» DESCRIPTION OF THE TASK: Your task is to restate exactly the lines from the one holding "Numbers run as" to the end of the entries below, inclusive.

Source data
==============================
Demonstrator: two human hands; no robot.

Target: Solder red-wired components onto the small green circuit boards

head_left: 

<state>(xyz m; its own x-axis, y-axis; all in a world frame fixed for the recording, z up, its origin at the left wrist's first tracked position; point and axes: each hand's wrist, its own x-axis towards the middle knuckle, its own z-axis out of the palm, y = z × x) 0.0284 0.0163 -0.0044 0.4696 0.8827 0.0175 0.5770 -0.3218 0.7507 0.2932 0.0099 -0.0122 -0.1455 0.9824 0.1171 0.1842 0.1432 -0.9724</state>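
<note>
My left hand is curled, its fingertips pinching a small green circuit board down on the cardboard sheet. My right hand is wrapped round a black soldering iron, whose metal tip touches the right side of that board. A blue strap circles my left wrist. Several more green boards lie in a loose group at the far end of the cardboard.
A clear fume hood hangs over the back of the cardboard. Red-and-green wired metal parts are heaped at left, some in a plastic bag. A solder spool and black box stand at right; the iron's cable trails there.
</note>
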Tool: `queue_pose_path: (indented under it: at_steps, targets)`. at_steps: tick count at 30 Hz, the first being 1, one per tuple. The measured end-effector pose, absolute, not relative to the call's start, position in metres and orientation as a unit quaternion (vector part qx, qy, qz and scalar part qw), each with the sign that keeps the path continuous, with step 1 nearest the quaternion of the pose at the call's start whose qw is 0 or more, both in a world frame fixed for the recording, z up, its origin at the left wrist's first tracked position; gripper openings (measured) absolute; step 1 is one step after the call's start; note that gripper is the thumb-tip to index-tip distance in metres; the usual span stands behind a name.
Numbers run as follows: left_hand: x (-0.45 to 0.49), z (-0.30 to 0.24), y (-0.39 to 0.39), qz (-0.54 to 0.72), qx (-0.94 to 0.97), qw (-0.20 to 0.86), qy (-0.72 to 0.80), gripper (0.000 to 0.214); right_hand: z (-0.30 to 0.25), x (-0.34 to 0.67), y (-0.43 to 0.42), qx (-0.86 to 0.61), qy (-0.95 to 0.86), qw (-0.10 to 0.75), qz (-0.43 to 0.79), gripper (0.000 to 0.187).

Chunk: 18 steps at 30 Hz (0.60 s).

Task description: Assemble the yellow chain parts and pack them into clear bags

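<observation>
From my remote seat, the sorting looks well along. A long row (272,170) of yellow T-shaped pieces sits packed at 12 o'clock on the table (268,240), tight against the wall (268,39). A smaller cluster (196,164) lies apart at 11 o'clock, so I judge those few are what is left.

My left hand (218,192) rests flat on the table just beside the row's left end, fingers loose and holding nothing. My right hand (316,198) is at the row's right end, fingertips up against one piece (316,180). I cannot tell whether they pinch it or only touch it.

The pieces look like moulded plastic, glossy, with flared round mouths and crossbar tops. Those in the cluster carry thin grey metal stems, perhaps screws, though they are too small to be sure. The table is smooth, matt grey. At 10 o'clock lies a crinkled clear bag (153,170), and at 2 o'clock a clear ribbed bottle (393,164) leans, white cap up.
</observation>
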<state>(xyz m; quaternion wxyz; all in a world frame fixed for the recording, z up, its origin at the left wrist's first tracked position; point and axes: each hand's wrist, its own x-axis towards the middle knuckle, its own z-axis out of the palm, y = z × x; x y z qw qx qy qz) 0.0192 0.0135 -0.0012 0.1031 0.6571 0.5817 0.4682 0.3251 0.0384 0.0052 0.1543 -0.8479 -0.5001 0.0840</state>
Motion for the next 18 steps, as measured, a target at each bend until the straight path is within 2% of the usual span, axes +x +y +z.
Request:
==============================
» SOLUTION:
Numbers run as follows: left_hand: x (-0.45 to 0.49), z (-0.30 to 0.24), y (-0.39 to 0.39), qz (-0.54 to 0.72), qx (-0.94 to 0.97), qw (-0.20 to 0.86), qy (-0.72 to 0.80), gripper (0.000 to 0.214); right_hand: z (-0.30 to 0.25), x (-0.34 to 0.67), y (-0.43 to 0.42), qx (-0.86 to 0.61), qy (-0.95 to 0.86), qw (-0.10 to 0.75), qz (-0.43 to 0.79), gripper (0.000 to 0.187).

Chunk: 18 steps at 30 Hz (0.60 s).

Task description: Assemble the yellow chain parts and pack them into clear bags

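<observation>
From my remote seat, the sorting looks well along. A long row (272,170) of yellow T-shaped pieces sits packed at 12 o'clock on the table (268,240), tight against the wall (268,39). A smaller cluster (196,164) lies apart at 11 o'clock, so I judge those few are what is left.

My left hand (218,192) rests flat on the table just beside the row's left end, fingers loose and holding nothing. My right hand (316,198) is at the row's right end, fingertips up against one piece (316,180). I cannot tell whether they pinch it or only touch it.

The pieces look like moulded plastic, glossy, with flared round mouths and crossbar tops. Those in the cluster carry thin grey metal stems, perhaps screws, though they are too small to be sure. The table is smooth, matt grey. At 10 o'clock lies a crinkled clear bag (153,170), and at 2 o'clock a clear ribbed bottle (393,164) leans, white cap up.
</observation>
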<state>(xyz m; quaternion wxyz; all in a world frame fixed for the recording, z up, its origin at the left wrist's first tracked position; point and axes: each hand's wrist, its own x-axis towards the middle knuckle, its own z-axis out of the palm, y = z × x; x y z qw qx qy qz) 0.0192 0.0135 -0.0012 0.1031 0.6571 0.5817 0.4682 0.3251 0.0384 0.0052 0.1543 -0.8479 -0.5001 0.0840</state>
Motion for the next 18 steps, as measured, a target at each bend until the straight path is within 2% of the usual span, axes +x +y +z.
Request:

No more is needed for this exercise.